#### ACTION ITEM
Leave the images aside and repeat the whole listing exactly.

#### DATA PROVIDED
··········

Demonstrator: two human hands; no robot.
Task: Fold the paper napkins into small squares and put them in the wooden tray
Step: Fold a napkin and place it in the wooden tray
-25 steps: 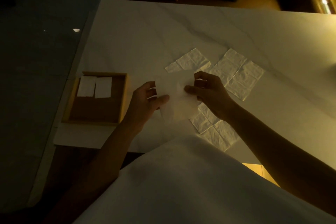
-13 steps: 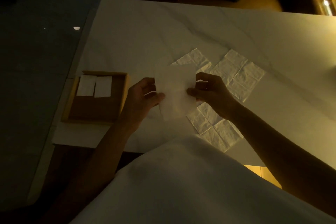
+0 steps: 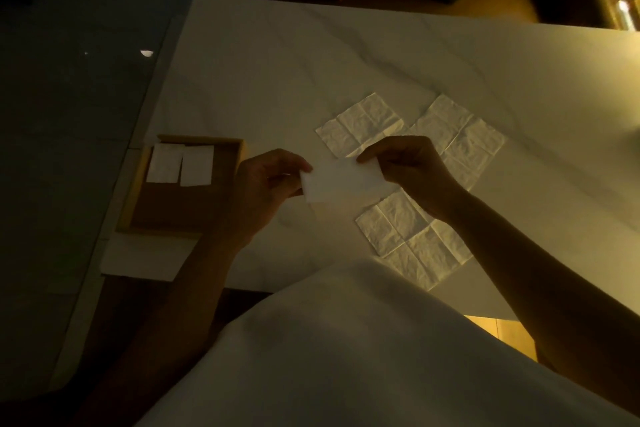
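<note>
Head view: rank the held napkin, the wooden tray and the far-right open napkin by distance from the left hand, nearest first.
1. The held napkin: pinched by the left hand itself, on its right.
2. The wooden tray: just left of the hand.
3. The far-right open napkin: across the table, past the right hand.

We reach both forearms forward; our left hand (image 3: pixel 266 184) and right hand (image 3: pixel 408 170) each pinch one end of the folded napkin (image 3: pixel 343 180) between thumb and fingers.
</note>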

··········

#### WRITTEN RESPONSE
Demonstrator: two human hands; no robot.
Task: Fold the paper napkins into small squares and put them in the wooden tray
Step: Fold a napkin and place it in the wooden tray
-25 steps: 
-13 steps: 
+0 steps: 
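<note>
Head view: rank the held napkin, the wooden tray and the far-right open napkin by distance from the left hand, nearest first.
1. The held napkin: pinched by the left hand itself, on its right.
2. The wooden tray: just left of the hand.
3. The far-right open napkin: across the table, past the right hand.

We reach both forearms forward; our left hand (image 3: pixel 266 184) and right hand (image 3: pixel 408 170) each pinch one end of the folded napkin (image 3: pixel 343 180) between thumb and fingers.
</note>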

Nothing more is needed to finish the exercise.